Прочел то, что написал, – и получается, что я говорю только о себе. Не слишком-то приятное открытие... Что это – эгоизм? Наверно, все-таки нет. Сейчас я еще больше уверен в том, что наилучший для нас обоих выход, – снова быть вместе. И не сомневаюсь в том, что и для тебя это будет лучше. И не только лучше – но это и единственное, что для тебя возможно. И объясняется такая уверенность вовсе не моей самонадеянностью. Почему я так думаю? Да, ты права – десять лет разлуки со счета не сбросишь, из памяти не вырвешь, они еще предъявят нам свои права. Да, мы изменились, наверняка в нас обоих появилось что-то такое, что будет друг для друга открытием, – и, возможно, открытием не слишком приятным. Но скажи – как объяснить то, что мы оба за десять лет не только не нашли своего счастья, но и тени этого счастья не повстречали? Что мы – оба какие-то духовные уроды, нам недоступно то, что к другим приходит, как правило, без труда, естественно и просто? Не значит ли это – то, что было у нас, так прочно связало наши судьбы, что ни время, ни встречи с другими не в состоянии разрушить эту связь? Какое еще объяснение возможно? Только это – другого нет и не может быть. А если так, у нас только один выход – снова быть вместе...»
Долгое это было ожидание... И не потому только долгое, что проходили дни, а ни письма, ни телеграммы от Лили не было, – но, казалось, ничего, кроме этого ожидания, у Александра вообще больше не было, и что бы ни делал он, о чем бы ни думал, это ожидание постоянно было во всем, оно придавало длинным, медленно идущим часам какой-то особый, неведомый ему до сих пор привкус. И как ни тяжелы были порой эти часы, но иногда он почти радовался тому, что никакого ответа нет – потому что ответ мог означать конец всему, а ожидание – это все-таки надежда...

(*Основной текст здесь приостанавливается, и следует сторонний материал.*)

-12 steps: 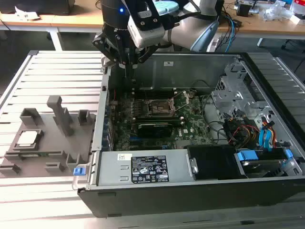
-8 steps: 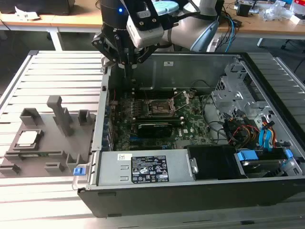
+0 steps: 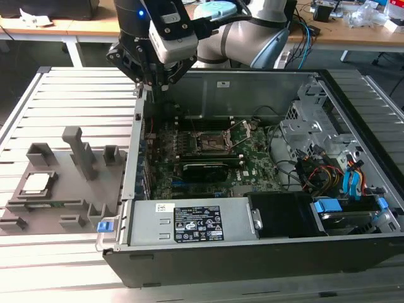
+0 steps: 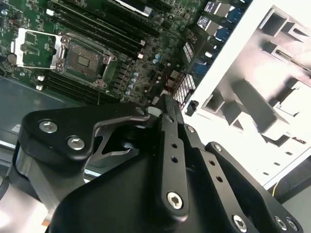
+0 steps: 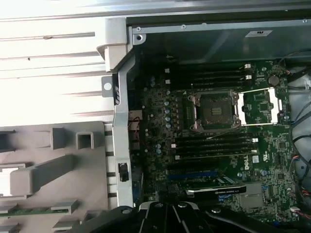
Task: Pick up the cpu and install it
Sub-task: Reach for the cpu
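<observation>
My black two-fingered gripper [image 3: 154, 81] hung in the upper left of the exterior view, over the rear corner of the open dark grey metal computer case [image 3: 252, 88], where the case's wall on the exterior view's left met the slatted aluminium table [image 3: 76, 95]. My fingers were drawn together, and I could see nothing between them. The cpu [image 3: 36, 184], a small flat square chip with a pale silver-grey top, lay flat in a recess of the grey plastic fixture plate [image 3: 76, 189], in the lower left of the exterior view. It sat outside the case and well apart from me, with the plate's upright grey blocks [image 3: 79, 151] standing between us. Inside the case, near the middle of the exterior view, the green motherboard [image 3: 252, 164] lay flat with its dark square socket [image 3: 211, 142] bare. The socket's metal frame [image 3: 246, 128] was swung open toward the exterior view's right. Both wrist views showed that same socket [image 5: 214, 109] uncovered, with rows of dark memory slots [image 5: 214, 145] running alongside it. A black expansion card [image 3: 205, 169] sat just beside the socket toward the front of the case, and a grey metal box with a white label [image 3: 196, 224] spanned the near side
</observation>
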`<state>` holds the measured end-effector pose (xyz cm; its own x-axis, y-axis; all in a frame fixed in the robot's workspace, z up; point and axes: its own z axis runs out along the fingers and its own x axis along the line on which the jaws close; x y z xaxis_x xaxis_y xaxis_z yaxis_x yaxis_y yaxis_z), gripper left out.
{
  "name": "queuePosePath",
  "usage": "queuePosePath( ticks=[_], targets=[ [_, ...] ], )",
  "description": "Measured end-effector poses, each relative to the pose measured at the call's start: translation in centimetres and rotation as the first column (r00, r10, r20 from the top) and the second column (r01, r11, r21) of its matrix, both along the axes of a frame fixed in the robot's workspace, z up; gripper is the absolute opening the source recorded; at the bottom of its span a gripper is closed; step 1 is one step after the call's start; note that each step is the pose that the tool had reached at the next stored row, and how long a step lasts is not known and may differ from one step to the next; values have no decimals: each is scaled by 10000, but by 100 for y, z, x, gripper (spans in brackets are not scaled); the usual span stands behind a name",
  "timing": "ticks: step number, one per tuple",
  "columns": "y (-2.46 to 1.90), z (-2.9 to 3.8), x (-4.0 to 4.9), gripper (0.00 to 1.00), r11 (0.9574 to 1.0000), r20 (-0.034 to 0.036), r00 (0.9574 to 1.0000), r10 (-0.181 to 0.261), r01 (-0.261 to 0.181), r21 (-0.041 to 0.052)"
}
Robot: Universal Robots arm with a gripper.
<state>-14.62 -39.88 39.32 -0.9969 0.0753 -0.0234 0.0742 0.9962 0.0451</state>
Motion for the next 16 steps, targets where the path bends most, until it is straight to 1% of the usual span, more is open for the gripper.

Вставал он поздно – в десять, одиннадцать, и сразу шел смотреть, не приходила ли почта. Дверцы почтового ящика закрывались неплотно, и с крыльца хорошо было видно, есть ли в нем что-нибудь. Но даже если ящик был пустой, Александр все равно шел к нему, раскрывал его тяжелые мокрые дверцы, заглядывал внутрь и, тщательно закрыв ящик, медленно возвращался обратно. Потом выходил во второй раз и в третий, и когда видел, что в щели белеют газеты, быстрыми шагами шел к ящику и торопливо разворачивал влажные газетные листы, проверяя, нет ли писем. Но никакого письма не было. Он относил газеты Анне Григорьевне, она угощала его чаем, и потом, если не было дождя, он шел копать огород, колол дрова, неумело поправлял изгородь. Обедали вдвоем с Анной Григорьевной, и он снова уходил к себе в комнату, надевал теплый свитер и ложился в постель, курил и читал. У Анны Григорьевны оказалось превосходная библиотека, и он читал необычно много для себя, и это чтение ничем не напоминало то торопливое и небрежное проглатывание книг и журналов в очередях и электричках, ставшее для него привычным в последние годы. Александр давно уже примирился с тем, что читает мало и плохо, что как будто оправдывалось его бесконечной занятостью, – но здесь он понял, как много потерял... Началось это на следующий же день после приезда, когда он пришел в свою комнату с тяжелым томом Шекспира и равнодушно раскрыл его – ему не очень-то хотелось читать, просто надо было чем-то занять себя, хоть ненадолго избавиться от тяжелых мыслей, утомлявших его. Шекспир был для него одним из десятков классиков, Александр охотно верил, что это великий драматург, и считал, что с него вполне достаточно «Гамлета» и «Ромео и Джульетты», прочитанных в школьные годы. До Шекспира ли тут, если у него не хватает времени, чтобы просмотреть журнальные новинки. А сейчас, едва начав читать того же «Гамлета», он то и дело изумленно потирал лоб и с недоумением спрашивал себя: да где же я был раньше? Затем, тут же подряд прочтя «Макбет» и «Антония и Клеопатру», где-то среди ночи очнулся от этого наваждения, обессиленный, словно после тяжкой работы, подавленный красотой и мощью необыкновенных образов и могучих страстей, – и со стыдом спрашивал себя: почему я не знал этого раньше? Почему надо было ждать столько лет, чтобы открыть для себя этот мир? И – сколько же еще таких открытий ему предстоит?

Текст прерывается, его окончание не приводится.